When we are called to be “perfect,” we need to understand the Aramaic meaning of the word.

The original meaning of “perfect” in Aramaic is “completeness” or “wholeness – not lacking in what is essential.” God gives us every good gift in Jesus Christ so that we may not lack anything we need to do his will and to live as his sons and daughters (2 Peter 1:3). He knows our weakness and sinfulness better than we do. And he assures us of his love, mercy, and grace so that we can be whole.

Our love for others, even those who are ungrateful and selfish towards us, must be marked by the same kindness and mercy which God has shown to us. It is easier to show kindness and mercy when we can expect to benefit from doing so. How much harder when we can expect nothing in return. Our prayer for those who do us ill both breaks the power of revenge and releases the power of love to do good in the face of evil.

We really can’t become children of God until we start behaving like God. We can’t experience the interior revolution to which Jesus is calling us and unless we seek to act as his children, to behave like Jesus who shows us how to live as a Son or Daughter of God.

Just as God the Father loves everyone and does good to everyone, including those who curse him, including those who make themselves his enemy through sin and an evil life, Jesus calls us to do the same, to love our enemies, to pray for those who persecute us, to walk the second mile, to give our cloak as well as our tunic, to give generously to all those who need to borrow.

We’re called to love like God loves us. On the other hand, we cannot be like God the Father when we don’t love others enough to forgive them when they hurt us, to pray for them when they persecute us, to sacrifice for them when they’re in need, to avoid all vengeance against them when they strike us on our cheek or otherwise hurt or offend us.

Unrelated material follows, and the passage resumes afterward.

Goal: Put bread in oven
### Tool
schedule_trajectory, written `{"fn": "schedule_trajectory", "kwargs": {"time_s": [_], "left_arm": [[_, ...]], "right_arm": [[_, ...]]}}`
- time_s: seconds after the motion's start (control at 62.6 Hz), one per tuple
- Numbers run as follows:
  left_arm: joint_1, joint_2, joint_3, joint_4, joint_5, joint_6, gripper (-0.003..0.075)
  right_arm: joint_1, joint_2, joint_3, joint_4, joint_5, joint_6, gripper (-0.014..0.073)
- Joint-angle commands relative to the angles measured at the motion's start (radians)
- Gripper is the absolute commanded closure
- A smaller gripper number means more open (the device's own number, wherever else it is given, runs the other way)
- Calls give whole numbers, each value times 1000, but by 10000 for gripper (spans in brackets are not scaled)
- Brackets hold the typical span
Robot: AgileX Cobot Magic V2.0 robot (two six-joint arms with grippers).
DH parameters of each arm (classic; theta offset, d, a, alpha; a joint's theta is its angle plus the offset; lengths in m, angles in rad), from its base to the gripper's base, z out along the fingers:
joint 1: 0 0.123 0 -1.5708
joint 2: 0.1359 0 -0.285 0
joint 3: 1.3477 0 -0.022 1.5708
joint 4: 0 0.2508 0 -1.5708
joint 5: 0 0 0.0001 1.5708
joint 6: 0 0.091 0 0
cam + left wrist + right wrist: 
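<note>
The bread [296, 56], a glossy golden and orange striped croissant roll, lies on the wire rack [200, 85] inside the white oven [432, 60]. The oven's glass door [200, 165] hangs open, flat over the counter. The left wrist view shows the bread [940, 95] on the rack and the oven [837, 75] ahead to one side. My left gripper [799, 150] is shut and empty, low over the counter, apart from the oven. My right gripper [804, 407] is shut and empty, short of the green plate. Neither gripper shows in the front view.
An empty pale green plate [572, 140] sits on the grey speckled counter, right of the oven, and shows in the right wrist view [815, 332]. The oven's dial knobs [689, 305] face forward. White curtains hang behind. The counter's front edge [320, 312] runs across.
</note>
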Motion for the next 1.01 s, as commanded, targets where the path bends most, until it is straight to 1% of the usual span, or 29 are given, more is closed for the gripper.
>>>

It’s in the praying for those who have hurt us that the healing begins. After all, how can you hate someone when you are praying for that person?

Jesus is summoning us to order our lives to the same purpose and same goal as God the Father, to mature to full stature, to achieve the end for which we were made, which is to be fully in the image and likeness of God, to be holy as God is holy, to love like God loves, to be merciful as he is merciful, to behave truly as children of our Father.

I am not there yet but I am going to keep on trying.

Prayer of The Day

“Lord Jesus, your love brings freedom and pardon. Fill me with your Holy Spirit and set my heart ablaze with your love that nothing may make me lose my temper, ruffle my peace, take away my joy, nor make me bitter towards anyone.”

Daily Note

To become whole, we need to follow Jesus Christ not just partially, not just at a distance, not just picking-and-choosing the parts of his teaching that don’t require a radical change on our part, but up close, fully, totally. The whole Sermon on the Mount, as we see in the Beatitudes with which Jesus begins it, is meant to lead us to true happiness, to true spiritual perfection as sons and daughters of God. But we need to grasp that God’s plan for our life is far more than our becoming merely “good people” like the pagans he describes who love those who love them and who do good to those who are good to them. God’s plans for us is for us to become fully his children by behaving like him, by loving like him. And to help us in this task, he gives us himself.